House Antitrust Subcommittee Hearing On Network Neutrality
The House Antitrust Subcommittee took a whack at the Federal Communications Commission's network neutrality rules Nov 1, specifically the role of antitrust law in governing broadband access provider conduct. That came as FCC Chairman Ajit Pai is expected to circulate an order rolling back Title II classification of ISPs as early as later in Nov. It also came at about the same time that the FCC Democrats went to Capitol Hill to push back on that Pai proposal. Witnesses for the hearing included acting Federal Trade Commission Chair Maureen Ohlhausen, FTC Commissioner Terrell McSweeny, former FCC Commissioner Robert McDowell and Michael Romano, SVP of NTCA: The Rural Broadband Association. FTC Chair Ohlhausen said that a decade ago the FTC cautioned against internet regulation, and that the current marketplace is even more competitive, strengthening that argument. She said antitrust enforcement can protect net neutrality, "if that is what consumers want." She pointed out that advocates for regulation frequently argue that consumers value the equal treatment of data by ISPs. If so, "then any ISP that systematically degrades applications and content that its subs demand will certainly face a backlash," she said. FTC Commissioner McSweeny said it is wrong to think that relying on backward-looking consumer protection or antitrust enforcement can provide the same protections as the FCC's Open Internet's forward-looking rules. Those included a general conduct standard to get at ISP practices not yet identified that could harm consumers or edge providers.

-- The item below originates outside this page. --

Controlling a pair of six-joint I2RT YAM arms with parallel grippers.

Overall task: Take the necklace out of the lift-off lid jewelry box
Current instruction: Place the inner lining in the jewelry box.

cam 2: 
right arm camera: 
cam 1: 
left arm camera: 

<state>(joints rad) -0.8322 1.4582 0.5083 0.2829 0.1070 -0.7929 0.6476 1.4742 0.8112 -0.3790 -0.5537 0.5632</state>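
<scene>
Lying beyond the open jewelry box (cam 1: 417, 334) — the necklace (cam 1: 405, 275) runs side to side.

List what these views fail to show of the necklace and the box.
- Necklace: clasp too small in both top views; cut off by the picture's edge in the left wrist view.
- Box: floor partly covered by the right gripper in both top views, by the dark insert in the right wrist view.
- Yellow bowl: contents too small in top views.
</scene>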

McDowell said that for the past few months, a "disturbing pattern" has emerged of state and local governments trying to regulate "many aspects" of broadband--that includes trying to recreate the broadband privacy rules Congress invalidated earlier this year. He says the FCC needs to make it clear in its upcoming order that internet access is an interstate service to which federal rules apply. He says the FCC has ample statutory authority to do so, citing the Communications Act language "to preserve the vibrant and competitive free market that presently exists for the Internet and other interactive computer services, unfettered by Federal or State regulation."
House Judiciary Committee Chairman Bob Goodlatte (R-VA), was all for reversing the "regulatory intervention" of Title II classification. He said the rules imposed heavy burdens and constituted government meddling in a market that was already vibrant and competitive.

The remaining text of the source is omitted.